Work to complete
Exactly the lines starting at the line containing "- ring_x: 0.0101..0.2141" and ending at the line containing "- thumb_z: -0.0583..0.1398" are to be written out from the listing below, both included.
- - -
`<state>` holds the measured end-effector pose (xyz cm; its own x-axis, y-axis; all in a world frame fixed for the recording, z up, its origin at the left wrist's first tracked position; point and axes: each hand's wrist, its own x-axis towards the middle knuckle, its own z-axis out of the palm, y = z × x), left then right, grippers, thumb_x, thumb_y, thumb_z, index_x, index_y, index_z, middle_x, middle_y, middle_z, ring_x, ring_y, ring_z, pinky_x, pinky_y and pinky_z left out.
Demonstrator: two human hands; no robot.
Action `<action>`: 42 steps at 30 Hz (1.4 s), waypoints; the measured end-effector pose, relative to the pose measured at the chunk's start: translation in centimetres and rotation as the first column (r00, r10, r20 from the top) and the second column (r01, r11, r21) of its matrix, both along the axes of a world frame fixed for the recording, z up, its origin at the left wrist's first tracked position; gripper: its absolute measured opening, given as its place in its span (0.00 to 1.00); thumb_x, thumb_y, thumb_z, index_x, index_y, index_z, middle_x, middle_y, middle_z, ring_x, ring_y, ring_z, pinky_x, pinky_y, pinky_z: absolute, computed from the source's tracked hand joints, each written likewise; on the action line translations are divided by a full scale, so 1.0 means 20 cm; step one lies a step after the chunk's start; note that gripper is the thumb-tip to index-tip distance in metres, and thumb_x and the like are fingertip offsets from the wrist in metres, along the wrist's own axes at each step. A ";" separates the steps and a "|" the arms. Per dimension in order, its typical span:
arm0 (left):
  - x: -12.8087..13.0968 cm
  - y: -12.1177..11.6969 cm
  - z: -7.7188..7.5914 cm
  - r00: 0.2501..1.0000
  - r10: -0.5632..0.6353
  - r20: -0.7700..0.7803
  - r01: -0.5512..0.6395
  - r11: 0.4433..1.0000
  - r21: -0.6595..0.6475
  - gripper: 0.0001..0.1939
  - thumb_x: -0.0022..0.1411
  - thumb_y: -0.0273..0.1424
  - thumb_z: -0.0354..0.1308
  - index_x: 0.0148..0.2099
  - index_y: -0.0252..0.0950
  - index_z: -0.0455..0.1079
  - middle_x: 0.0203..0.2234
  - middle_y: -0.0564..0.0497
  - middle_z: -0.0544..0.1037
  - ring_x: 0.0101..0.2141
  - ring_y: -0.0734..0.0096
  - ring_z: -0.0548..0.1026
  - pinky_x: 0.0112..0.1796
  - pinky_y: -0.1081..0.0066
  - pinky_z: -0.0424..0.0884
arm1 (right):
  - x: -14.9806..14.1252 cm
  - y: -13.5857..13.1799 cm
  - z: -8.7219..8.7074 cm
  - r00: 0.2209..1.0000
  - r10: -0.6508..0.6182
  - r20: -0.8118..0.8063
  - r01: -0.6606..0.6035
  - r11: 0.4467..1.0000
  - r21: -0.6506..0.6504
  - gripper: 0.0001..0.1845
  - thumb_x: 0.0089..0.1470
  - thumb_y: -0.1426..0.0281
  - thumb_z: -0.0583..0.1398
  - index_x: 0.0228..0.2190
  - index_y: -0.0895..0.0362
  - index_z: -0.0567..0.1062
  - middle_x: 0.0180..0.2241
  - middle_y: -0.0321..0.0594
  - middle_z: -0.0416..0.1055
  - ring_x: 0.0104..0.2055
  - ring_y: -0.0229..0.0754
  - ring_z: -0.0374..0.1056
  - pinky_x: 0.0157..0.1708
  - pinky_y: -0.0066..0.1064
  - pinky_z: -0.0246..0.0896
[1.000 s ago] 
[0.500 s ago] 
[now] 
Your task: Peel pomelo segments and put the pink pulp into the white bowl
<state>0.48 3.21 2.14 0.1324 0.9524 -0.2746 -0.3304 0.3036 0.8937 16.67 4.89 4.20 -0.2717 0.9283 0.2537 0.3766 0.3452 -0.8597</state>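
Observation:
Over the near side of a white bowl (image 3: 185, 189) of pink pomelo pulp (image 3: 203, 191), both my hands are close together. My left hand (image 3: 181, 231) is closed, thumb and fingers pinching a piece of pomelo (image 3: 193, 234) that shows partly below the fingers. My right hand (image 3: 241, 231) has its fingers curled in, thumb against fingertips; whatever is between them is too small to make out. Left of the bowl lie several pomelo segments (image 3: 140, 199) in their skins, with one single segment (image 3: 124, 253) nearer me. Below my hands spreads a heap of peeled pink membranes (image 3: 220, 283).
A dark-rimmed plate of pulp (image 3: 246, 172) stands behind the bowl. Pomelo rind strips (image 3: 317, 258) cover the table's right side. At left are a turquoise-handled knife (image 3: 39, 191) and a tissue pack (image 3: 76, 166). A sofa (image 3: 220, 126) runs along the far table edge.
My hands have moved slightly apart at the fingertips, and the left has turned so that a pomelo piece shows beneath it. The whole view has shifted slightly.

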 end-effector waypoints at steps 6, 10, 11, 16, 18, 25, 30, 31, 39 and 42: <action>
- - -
Output for this task
  - ring_x: 0.0101..0.2141
  - ring_y: -0.0734..0.0096
  - ring_z: -0.0548..0.1026
  - pinky_x: 0.0112..0.1796
  - pinky_y: -0.1081..0.0066
  - pinky_z: -0.0424..0.0884
arm1 (right):
  - x: -14.9806..14.1252 cm
  - y: -13.5857..13.1799 cm
  - z: -8.7219..8.7074 cm
  - r00: 0.2209..1.0000
  - r10: -0.6508..0.6182
  - r20: -0.8118..0.8063
  - r01: -0.6606..0.6035
  - r11: 0.4467..1.0000
  - r21: -0.6506..0.6504
  - gripper: 0.0001..0.1845
  - thumb_x: 0.0089..0.1470
  - thumb_y: -0.1426..0.0281
  - thumb_z: -0.0583..0.1398

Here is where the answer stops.